[Opening Data section]
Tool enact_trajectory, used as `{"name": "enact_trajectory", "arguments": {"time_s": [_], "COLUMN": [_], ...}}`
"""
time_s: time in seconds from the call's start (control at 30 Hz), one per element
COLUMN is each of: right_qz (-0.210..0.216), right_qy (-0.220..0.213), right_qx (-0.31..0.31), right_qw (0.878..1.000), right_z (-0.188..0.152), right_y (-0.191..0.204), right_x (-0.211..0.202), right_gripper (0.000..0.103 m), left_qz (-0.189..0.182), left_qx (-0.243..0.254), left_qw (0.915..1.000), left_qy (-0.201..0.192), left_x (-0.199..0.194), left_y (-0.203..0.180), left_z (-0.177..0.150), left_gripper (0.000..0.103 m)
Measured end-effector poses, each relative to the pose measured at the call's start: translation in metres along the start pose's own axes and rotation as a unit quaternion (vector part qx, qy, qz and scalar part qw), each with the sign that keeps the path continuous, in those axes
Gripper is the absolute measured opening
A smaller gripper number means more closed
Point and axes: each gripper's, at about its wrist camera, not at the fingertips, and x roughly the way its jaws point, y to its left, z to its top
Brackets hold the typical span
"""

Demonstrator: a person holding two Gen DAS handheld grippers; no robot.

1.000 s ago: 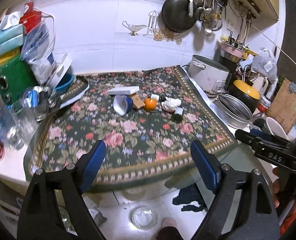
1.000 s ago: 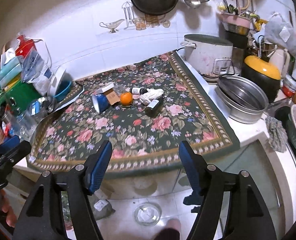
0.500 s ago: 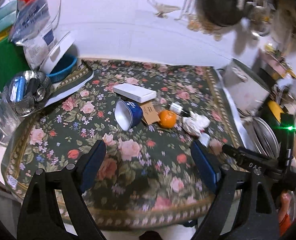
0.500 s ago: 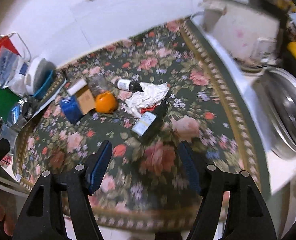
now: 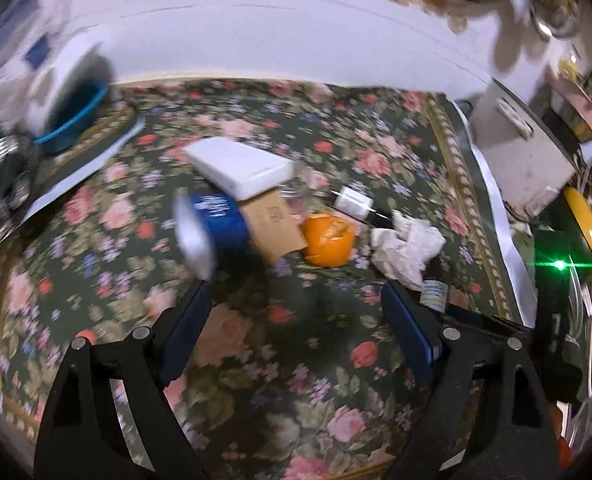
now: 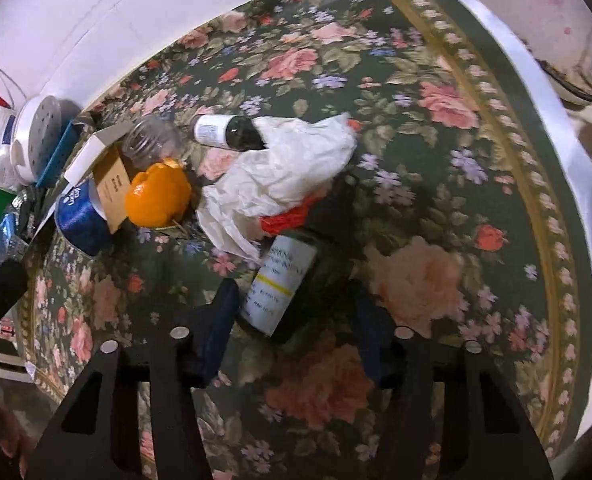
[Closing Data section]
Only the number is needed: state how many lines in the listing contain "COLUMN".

2